June 14, 2013 at 2:12 am (Vampire novel) (, , , , , )

He was the man known only by his code name Enema Enigma.


He was an assistant Director of DARPA- the U.S. Defense Advanced Research Projects Agency- the group that brought us the Internet and also killer predator drones in the shapes of birds and insects.


Enema Enigma had summoned DARPA employee Jack Jarvis on a mission to go to England.

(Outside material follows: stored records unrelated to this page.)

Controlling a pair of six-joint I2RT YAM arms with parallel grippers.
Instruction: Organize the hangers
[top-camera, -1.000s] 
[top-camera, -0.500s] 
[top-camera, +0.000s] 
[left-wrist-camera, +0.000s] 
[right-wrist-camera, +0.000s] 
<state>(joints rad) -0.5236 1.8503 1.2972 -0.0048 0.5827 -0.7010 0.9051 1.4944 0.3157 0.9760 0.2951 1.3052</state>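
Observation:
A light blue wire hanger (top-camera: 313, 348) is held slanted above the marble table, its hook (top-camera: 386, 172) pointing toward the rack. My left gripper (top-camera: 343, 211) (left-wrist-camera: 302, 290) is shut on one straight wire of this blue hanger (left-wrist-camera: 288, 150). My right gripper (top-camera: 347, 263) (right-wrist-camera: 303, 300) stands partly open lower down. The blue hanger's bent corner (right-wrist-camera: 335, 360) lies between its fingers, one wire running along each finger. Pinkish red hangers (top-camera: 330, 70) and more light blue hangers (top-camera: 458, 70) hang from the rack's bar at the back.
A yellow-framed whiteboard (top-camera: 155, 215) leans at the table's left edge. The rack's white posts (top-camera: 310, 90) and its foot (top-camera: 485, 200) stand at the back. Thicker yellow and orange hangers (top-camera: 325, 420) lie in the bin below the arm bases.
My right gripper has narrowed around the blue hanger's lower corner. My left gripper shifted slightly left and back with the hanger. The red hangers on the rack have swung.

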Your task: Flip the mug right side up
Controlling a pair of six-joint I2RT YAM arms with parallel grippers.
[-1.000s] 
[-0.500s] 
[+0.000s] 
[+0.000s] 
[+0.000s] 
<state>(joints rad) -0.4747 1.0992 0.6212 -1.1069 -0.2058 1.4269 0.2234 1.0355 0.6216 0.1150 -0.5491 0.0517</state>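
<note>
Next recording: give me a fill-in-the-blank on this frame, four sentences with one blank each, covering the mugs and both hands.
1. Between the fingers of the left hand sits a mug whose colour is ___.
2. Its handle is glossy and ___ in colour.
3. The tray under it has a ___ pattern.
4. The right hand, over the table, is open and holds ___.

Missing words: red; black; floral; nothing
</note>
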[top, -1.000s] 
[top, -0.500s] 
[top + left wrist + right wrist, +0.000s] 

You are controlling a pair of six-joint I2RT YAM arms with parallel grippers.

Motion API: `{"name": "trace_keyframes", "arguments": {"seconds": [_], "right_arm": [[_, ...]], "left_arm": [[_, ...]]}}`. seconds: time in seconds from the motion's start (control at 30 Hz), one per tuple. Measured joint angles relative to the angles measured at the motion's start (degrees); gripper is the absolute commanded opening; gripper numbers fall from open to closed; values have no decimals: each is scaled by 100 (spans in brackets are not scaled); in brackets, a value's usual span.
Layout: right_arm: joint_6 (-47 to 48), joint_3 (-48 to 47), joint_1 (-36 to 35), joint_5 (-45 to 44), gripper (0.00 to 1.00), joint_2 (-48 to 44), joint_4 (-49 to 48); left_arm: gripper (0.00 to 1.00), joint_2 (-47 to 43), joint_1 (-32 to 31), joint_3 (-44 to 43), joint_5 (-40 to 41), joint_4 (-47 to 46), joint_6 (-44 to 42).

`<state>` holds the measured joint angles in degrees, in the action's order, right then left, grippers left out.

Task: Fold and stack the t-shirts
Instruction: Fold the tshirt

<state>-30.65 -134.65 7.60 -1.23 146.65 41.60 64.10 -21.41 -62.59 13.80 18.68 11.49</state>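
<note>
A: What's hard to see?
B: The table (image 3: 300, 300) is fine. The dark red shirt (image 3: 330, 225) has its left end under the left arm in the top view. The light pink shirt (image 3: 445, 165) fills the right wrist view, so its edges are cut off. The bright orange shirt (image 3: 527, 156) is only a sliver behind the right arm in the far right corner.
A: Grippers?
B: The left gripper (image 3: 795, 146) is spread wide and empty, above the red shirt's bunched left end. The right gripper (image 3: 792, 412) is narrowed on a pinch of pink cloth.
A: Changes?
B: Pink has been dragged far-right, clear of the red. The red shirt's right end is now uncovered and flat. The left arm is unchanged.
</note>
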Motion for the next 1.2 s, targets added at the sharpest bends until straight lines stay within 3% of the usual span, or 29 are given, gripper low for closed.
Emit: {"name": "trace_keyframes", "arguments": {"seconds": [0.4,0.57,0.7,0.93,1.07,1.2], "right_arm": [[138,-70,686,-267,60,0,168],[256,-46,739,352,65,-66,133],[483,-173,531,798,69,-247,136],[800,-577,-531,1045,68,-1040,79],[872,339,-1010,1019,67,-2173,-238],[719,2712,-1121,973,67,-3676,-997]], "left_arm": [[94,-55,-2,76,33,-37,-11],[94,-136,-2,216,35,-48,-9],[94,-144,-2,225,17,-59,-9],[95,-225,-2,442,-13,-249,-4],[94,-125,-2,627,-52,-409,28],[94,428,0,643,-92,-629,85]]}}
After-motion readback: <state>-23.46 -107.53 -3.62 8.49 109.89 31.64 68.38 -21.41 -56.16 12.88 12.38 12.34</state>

“As you know our government is currently in the process of building a total surveillance state,” Enema Enigma explained, “in order to protect our civilization of civil liberty and human dignity from being overthrown by the forces of terrorism.  As part of that total surveillance state, we’re able to intercept all sorts of emails and phone communications. We recently intercepted an emailed file attachment sent from Peter Whitstable the man they call the Fox Mulder of Interpol to Inspector Depp of Scotland Yard…”


Enema Enigma helped himself to a Turkish Delight candy and offered Jack Jarvis one.


Jarvis declined.


“Anyways,” Enema Enigma spoke as he chewed the Turkish Delight candy, “Peter Whitstable has been giving advice to Inspector Depp of Scotland Yard on a series of murders that are being committed throughout England by a serial killer that the British tabloid press has dubbed the Serial Killer. Which shows how unoriginal the British press are. Here in America, we have great names like Son of Sam and the Night Stalker for our serial killers…”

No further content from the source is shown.